* Assignment
Find the word "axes" in the listing below. Copy every line that has it.

⟨

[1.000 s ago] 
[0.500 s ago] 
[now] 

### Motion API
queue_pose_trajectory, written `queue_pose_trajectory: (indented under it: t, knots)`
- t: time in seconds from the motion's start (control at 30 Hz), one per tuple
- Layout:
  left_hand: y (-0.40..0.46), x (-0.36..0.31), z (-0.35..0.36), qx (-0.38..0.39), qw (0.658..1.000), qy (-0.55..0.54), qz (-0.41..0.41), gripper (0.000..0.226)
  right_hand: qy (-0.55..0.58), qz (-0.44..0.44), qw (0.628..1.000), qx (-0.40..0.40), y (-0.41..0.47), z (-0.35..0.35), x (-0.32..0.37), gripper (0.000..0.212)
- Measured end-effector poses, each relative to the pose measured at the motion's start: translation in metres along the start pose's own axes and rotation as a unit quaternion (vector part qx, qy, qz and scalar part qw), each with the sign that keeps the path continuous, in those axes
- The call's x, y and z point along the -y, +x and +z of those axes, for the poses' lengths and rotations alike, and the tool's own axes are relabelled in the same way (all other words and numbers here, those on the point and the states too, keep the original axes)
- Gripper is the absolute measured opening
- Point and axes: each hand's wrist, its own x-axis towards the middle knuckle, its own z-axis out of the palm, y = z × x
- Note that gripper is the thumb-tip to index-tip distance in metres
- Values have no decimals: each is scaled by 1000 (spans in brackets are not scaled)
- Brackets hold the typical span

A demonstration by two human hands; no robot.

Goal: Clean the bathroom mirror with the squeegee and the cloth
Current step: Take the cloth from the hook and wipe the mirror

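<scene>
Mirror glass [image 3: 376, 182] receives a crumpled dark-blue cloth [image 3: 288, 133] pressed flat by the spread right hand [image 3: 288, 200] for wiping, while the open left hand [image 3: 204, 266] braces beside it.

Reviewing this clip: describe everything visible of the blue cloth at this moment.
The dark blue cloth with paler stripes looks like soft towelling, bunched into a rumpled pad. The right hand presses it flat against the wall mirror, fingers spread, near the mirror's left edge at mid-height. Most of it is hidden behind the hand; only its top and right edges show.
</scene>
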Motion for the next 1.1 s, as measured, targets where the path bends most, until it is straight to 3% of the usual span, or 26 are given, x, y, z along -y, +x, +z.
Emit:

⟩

* Your response
- Measured end-effector poses, each relative to the pose measured at the motion's start: translation in metres along the start pose's own axes and rotation as a unit quaternion (vector part qx, qy, qz and scalar part qw), each with the sign that keeps the path continuous, in those axes
- The call's x, y and z point along the -y, +x and +z of those axes, for the poses' lengths and rotations alike, and the tool's own axes are relabelled in the same way (all other words and numbers here, those on the point and the states too, keep the original axes)
- Point and axes: each hand's wrist, its own x-axis towards the middle knuckle, its own z-axis out of the palm, y = z × x

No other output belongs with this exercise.